(Your objective)
In the listing below, a line holding "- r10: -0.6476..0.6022" and a line holding "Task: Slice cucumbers" mark the range. Retype both exactly, with all lines between them.

(Input records)
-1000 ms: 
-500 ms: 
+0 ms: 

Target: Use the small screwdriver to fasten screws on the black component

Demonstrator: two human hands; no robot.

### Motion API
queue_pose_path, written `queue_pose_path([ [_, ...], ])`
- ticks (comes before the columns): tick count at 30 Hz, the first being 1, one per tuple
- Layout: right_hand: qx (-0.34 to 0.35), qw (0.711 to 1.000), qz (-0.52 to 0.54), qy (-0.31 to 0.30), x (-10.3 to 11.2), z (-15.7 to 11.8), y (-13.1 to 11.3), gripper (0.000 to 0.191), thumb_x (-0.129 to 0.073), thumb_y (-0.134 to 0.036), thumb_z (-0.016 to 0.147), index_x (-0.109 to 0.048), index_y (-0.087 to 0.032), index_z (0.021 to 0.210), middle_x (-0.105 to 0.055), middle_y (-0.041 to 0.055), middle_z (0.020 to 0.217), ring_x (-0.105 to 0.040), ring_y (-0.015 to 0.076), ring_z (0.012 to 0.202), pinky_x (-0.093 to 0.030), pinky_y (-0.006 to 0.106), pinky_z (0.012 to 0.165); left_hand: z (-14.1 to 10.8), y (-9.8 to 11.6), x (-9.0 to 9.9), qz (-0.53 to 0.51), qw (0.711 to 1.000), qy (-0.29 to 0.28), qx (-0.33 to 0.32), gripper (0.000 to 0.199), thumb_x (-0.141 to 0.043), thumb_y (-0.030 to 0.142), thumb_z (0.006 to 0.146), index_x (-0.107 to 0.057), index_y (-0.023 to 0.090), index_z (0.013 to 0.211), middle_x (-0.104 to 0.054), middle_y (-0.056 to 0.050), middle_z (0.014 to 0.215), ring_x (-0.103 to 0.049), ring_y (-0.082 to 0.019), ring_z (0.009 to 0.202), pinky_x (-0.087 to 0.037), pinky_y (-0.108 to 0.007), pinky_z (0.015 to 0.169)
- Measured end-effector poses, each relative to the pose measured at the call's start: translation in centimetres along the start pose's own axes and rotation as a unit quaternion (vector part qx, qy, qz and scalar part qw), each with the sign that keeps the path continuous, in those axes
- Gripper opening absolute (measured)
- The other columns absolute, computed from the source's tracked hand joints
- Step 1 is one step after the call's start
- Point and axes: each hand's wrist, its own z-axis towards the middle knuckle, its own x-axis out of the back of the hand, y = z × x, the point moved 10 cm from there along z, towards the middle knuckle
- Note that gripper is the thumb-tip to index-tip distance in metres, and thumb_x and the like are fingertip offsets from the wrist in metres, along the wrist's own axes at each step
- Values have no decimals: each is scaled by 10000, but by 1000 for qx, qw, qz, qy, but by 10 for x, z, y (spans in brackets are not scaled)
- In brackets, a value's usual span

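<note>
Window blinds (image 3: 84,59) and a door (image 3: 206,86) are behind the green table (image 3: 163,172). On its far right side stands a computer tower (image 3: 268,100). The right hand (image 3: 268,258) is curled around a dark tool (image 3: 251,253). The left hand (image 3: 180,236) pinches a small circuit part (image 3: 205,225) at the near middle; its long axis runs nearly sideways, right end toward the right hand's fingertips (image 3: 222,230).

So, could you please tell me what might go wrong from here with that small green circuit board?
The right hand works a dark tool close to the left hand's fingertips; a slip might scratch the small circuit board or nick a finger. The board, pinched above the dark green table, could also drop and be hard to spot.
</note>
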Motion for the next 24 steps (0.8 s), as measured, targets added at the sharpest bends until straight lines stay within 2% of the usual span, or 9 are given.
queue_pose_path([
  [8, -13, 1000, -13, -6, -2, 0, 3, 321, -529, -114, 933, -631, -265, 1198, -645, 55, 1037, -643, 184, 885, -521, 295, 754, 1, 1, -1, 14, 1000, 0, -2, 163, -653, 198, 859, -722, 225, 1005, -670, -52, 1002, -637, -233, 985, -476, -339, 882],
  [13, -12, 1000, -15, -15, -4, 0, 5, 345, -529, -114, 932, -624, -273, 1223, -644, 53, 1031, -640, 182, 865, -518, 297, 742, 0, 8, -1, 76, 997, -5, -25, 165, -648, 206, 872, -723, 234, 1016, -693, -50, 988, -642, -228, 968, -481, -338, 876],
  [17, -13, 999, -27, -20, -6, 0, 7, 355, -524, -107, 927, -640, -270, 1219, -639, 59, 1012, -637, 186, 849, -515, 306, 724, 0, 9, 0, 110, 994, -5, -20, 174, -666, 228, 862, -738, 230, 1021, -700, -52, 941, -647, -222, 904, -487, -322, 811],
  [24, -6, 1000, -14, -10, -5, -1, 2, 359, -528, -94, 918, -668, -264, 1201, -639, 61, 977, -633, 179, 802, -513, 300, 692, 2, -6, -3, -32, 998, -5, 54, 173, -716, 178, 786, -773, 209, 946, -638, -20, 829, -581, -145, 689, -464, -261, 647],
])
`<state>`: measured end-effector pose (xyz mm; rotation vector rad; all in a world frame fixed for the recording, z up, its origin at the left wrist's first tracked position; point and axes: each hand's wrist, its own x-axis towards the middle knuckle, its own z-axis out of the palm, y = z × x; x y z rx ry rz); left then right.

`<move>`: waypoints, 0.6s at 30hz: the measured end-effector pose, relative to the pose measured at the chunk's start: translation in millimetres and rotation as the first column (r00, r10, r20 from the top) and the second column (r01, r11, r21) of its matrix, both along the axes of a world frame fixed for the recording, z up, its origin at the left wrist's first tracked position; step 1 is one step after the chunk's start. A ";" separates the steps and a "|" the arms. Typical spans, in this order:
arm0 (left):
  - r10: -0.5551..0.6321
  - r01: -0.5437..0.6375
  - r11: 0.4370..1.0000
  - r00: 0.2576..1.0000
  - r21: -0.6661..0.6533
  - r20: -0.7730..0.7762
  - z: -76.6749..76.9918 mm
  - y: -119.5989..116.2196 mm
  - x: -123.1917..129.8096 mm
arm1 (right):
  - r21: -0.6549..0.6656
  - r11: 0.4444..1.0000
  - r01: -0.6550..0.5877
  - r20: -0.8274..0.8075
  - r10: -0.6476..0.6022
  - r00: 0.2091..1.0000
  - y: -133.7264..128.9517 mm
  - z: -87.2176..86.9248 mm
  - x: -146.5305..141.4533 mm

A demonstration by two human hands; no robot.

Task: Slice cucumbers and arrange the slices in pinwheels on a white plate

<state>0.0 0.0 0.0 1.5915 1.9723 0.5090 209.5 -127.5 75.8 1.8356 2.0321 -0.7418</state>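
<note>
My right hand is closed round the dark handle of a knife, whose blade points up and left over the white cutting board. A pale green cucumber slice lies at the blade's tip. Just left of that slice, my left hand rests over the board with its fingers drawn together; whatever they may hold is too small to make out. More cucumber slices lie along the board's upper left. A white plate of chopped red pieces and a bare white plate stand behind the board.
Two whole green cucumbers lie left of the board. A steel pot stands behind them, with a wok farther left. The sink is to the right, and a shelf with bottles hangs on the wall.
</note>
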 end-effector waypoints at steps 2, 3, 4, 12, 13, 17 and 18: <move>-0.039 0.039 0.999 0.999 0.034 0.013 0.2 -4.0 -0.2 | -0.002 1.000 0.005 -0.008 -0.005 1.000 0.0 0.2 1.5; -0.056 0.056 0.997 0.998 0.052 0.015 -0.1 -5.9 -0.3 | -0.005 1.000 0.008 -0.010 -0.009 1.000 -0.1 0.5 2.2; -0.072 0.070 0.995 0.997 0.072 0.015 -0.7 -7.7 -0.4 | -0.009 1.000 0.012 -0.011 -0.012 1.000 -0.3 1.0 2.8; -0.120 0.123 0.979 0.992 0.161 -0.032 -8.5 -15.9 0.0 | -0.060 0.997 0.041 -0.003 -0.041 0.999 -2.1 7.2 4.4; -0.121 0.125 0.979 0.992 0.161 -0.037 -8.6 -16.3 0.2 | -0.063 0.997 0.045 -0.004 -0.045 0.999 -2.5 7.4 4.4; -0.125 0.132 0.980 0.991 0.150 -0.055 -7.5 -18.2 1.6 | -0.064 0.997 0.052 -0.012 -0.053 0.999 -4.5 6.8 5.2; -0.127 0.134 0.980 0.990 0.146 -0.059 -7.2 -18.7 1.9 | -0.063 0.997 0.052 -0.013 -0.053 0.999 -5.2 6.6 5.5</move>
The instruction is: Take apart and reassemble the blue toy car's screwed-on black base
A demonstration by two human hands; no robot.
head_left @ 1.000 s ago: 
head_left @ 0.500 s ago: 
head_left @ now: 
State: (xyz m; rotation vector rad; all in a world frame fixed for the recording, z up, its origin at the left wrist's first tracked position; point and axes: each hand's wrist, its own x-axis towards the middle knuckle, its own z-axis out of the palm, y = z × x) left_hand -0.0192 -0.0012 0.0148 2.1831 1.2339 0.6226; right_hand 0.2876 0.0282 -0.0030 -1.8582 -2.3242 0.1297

(Response)
  - r10: -0.6476..0.6022
  - r00: 0.2091..1.0000
  - y: -133.7264..128.9517 mm
  - z: -87.2176..86.9248 mm
  - x: -146.5305..141.4533 mm

A demonstration by two human hands; no robot.

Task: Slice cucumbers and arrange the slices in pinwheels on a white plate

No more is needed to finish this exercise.